* _WORK ITEM_
Write out the whole listing below exactly, skipping each picture.
Start of DATASET CONTENT
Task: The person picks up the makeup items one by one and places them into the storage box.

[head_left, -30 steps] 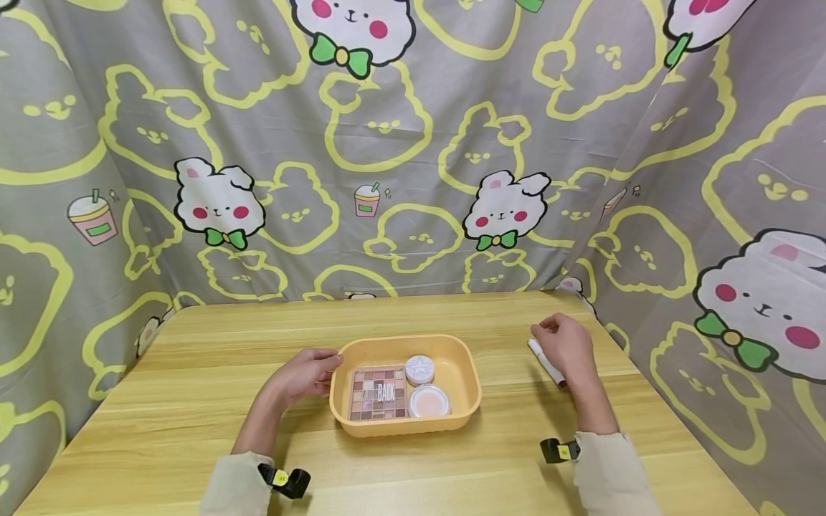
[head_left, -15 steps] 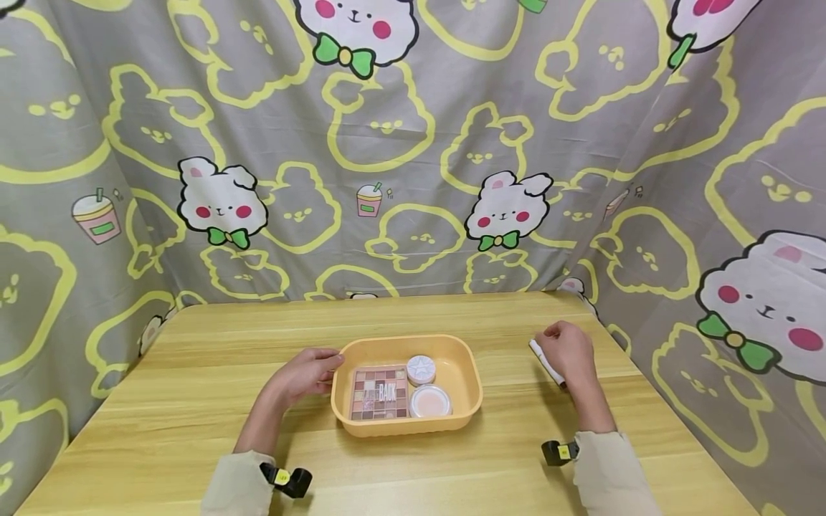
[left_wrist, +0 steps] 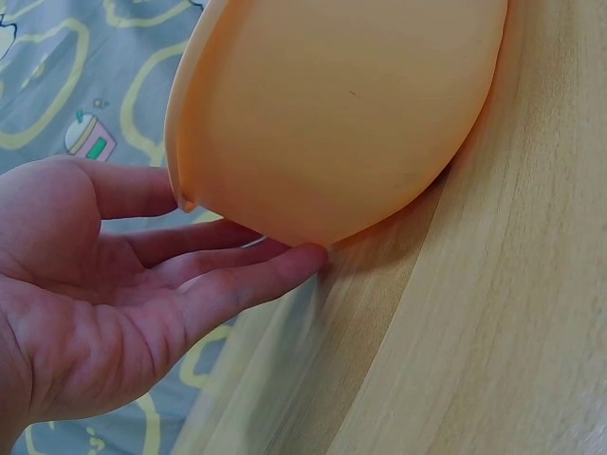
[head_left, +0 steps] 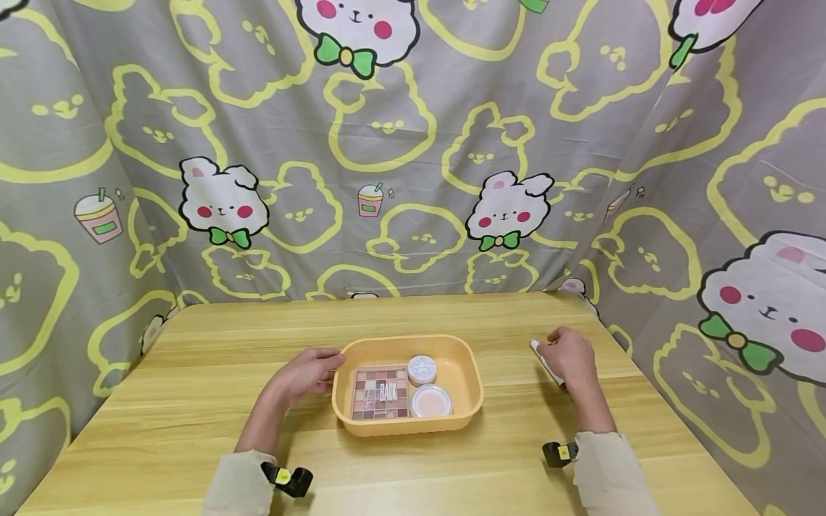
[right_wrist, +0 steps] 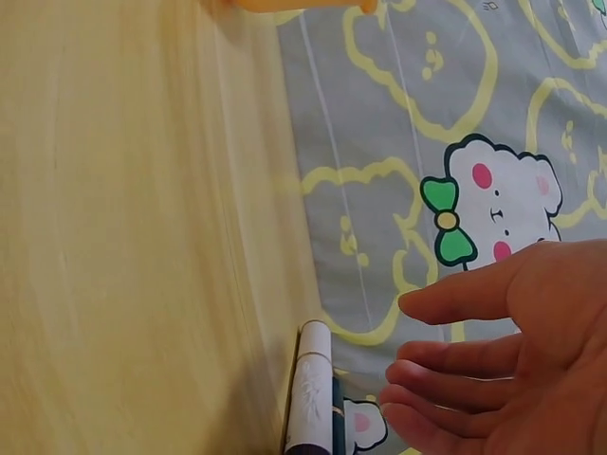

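Observation:
A yellow-orange plastic basket (head_left: 413,428) stands mid-table, holding an eyeshadow palette (head_left: 379,401), a small round star-topped case (head_left: 422,369) and a round compact (head_left: 431,403) with a pale pink centre. My left hand (head_left: 306,374) grips its left end, thumb over the rim and fingers against the outer wall (left_wrist: 322,123). Over at the right, my right hand (head_left: 571,356) hovers with loosely bent fingers beside a slim white tube (right_wrist: 310,393) that has a gold band and a dark end. Beside that tube shows part of a dark green one (right_wrist: 339,417).
The wooden table (head_left: 413,480) runs back to a grey curtain (head_left: 413,236) with yellow outlines and white rabbits, which also hangs along both sides. Each wrist carries a small black camera (head_left: 297,482) on its beige sleeve.
My right hand has moved slightly down and nearer me, lowering toward the white tube and covering more of it. The left hand and the basket stay in place.

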`<state>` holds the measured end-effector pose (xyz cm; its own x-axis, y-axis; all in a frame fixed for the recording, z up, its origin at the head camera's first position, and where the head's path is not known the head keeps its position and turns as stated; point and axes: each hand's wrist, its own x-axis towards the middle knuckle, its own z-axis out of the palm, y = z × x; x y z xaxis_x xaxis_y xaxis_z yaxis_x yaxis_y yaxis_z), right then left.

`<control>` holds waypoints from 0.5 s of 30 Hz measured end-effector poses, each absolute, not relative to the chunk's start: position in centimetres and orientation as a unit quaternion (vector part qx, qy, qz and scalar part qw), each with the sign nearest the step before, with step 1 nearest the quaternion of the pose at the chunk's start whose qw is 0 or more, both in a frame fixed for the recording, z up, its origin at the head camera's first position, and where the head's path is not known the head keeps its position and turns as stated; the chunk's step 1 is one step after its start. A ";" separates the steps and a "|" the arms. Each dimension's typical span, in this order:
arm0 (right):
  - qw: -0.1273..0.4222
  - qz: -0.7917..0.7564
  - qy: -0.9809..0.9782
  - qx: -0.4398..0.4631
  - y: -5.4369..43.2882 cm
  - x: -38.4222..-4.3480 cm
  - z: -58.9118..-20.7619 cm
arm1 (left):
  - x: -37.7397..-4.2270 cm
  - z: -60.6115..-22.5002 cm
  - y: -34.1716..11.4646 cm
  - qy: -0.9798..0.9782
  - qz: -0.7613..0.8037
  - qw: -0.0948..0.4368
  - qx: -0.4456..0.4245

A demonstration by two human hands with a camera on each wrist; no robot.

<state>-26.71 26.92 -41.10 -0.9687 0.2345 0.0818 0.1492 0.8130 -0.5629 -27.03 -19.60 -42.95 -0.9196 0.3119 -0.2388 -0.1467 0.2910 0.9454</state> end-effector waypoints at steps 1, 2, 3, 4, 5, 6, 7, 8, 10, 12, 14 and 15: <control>0.072 0.285 -0.951 -0.100 26.9 -26.7 -41.2 | -27.0 -43.0 -19.6 0.780 0.593 0.193 0.053; 0.069 0.281 -0.952 -0.098 27.0 -26.7 -41.3 | -27.0 -43.0 -19.6 0.781 0.592 0.193 0.052; 0.068 0.277 -0.954 -0.096 27.0 -26.7 -41.4 | -27.0 -42.9 -19.6 0.781 0.591 0.193 0.052; 0.066 0.276 -0.954 -0.095 27.0 -26.7 -41.4 | -27.0 -42.9 -19.6 0.782 0.591 0.193 0.052; 0.064 0.275 -0.955 -0.095 27.1 -26.7 -41.5 | -27.0 -42.9 -19.6 0.783 0.590 0.192 0.051; 0.064 0.274 -0.955 -0.095 27.1 -26.7 -41.5 | -27.0 -42.9 -19.6 0.783 0.589 0.192 0.051; 0.064 0.273 -0.955 -0.095 27.1 -26.7 -41.6 | -27.0 -42.9 -19.6 0.783 0.589 0.192 0.050; 0.064 0.273 -0.955 -0.095 27.2 -26.7 -41.6 | -27.0 -42.9 -19.5 0.783 0.590 0.192 0.049; 0.066 0.272 -0.955 -0.095 27.2 -26.7 -41.7 | -27.0 -42.9 -19.5 0.782 0.591 0.192 0.048; 0.069 0.270 -0.956 -0.094 27.2 -26.7 -41.8 | -27.0 -42.9 -19.5 0.782 0.591 0.192 0.046; 0.072 0.267 -0.956 -0.093 27.2 -26.7 -41.9 | -27.0 -42.9 -19.6 0.782 0.591 0.192 0.045; 0.073 0.267 -0.956 -0.093 27.2 -26.7 -42.0 | -26.9 -42.9 -19.6 0.782 0.591 0.192 0.044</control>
<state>-26.70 27.24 -41.97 -0.9721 0.2170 0.0893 0.1394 0.8401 -0.5243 -26.93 -19.55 -42.87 -0.9226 0.2953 -0.2483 -0.1584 0.2968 0.9417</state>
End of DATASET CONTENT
* _WRITTEN RESPONSE_
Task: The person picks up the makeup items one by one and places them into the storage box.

[head_left, -30 steps] 
[head_left, -15 steps] 
[left_wrist, +0 steps] 
[head_left, +0 steps] 
[right_wrist, +0 steps] 

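Observation:
A yellow-orange plastic basket (head_left: 413,428) stands mid-table, holding an eyeshadow palette (head_left: 379,401), a small round star-topped case (head_left: 422,369) and a round compact (head_left: 431,403) with a pale pink centre. My left hand (head_left: 306,374) grips its left end, thumb over the rim and fingers against the outer wall (left_wrist: 322,123). Over at the right, my right hand (head_left: 571,356) hovers with loosely bent fingers beside a slim white tube (right_wrist: 310,393) that has a gold band and a dark end. Beside that tube shows part of a dark green one (right_wrist: 339,417).
The wooden table (head_left: 413,480) runs back to a grey curtain (head_left: 413,236) with yellow outlines and white rabbits, which also hangs along both sides. Each wrist carries a small black camera (head_left: 297,482) on its beige sleeve.
My right hand has moved slightly down and nearer me, lowering toward the white tube and covering more of it. The left hand and the basket stay in place.
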
`<state>` holds the measured end-effector pose (xyz cm; its own x-axis, y-axis; all in a frame fixed for the recording, z up, its origin at the head camera's first position, and where the head's path is not known the head keeps its position and turns as stated; point and axes: each hand's wrist, its own x-axis towards the middle knuckle, its own z-axis out of the palm, y = z × x; x y z xaxis_x xaxis_y xaxis_z yaxis_x yaxis_y yaxis_z), right then left.

`<control>` holds waypoints from 0.5 s of 30 Hz measured end-effector poses, each absolute, not relative to the chunk's start: position in centimetres and orientation as a unit quaternion (vector part qx, qy, qz and scalar part qw), each with the sign nearest the step before, with step 1 nearest the quaternion of the pose at the chunk's start whose qw is 0 or more, both in a frame fixed for the recording, z up, its origin at the head camera's first position, and where the head's path is not known the head keeps its position and turns as stated; the chunk's step 1 is one step after its start. A ";" separates the steps and a "|" the arms. Each dimension's typical span, in this order:
arm0 (right):
  - qw: -0.1273..0.4222
  - qz: -0.7917..0.7564
  - qy: -0.9809..0.9782
  - qx: -0.4398..0.4631
  - y: -5.4369..43.2882 cm
  - x: -38.4222..-4.3480 cm
  - z: -58.9118..-20.7619 cm
arm1 (left):
  - x: -37.7397..-4.2270 cm
  - z: -60.6115..-22.5002 cm
  - y: -34.1716..11.4646 cm
  - qy: -0.9798..0.9782
  - qz: -0.7613..0.8037
  - qw: -0.0948..0.4368
  - qx: -0.4456..0.4245

A demonstration by two human hands with a camera on each wrist; no robot.

<state>-26.71 26.92 -41.10 -0.9687 0.2345 0.0818 0.1492 0.8130 -0.5629 -27.03 -19.60 -42.95 -0.9196 0.3119 -0.2388 -0.1467 0.2910 0.9454</state> end-effector waypoints at steps 1, 2, 3, 4, 5, 6, 7, 8, 10, 12, 14 and 15: <control>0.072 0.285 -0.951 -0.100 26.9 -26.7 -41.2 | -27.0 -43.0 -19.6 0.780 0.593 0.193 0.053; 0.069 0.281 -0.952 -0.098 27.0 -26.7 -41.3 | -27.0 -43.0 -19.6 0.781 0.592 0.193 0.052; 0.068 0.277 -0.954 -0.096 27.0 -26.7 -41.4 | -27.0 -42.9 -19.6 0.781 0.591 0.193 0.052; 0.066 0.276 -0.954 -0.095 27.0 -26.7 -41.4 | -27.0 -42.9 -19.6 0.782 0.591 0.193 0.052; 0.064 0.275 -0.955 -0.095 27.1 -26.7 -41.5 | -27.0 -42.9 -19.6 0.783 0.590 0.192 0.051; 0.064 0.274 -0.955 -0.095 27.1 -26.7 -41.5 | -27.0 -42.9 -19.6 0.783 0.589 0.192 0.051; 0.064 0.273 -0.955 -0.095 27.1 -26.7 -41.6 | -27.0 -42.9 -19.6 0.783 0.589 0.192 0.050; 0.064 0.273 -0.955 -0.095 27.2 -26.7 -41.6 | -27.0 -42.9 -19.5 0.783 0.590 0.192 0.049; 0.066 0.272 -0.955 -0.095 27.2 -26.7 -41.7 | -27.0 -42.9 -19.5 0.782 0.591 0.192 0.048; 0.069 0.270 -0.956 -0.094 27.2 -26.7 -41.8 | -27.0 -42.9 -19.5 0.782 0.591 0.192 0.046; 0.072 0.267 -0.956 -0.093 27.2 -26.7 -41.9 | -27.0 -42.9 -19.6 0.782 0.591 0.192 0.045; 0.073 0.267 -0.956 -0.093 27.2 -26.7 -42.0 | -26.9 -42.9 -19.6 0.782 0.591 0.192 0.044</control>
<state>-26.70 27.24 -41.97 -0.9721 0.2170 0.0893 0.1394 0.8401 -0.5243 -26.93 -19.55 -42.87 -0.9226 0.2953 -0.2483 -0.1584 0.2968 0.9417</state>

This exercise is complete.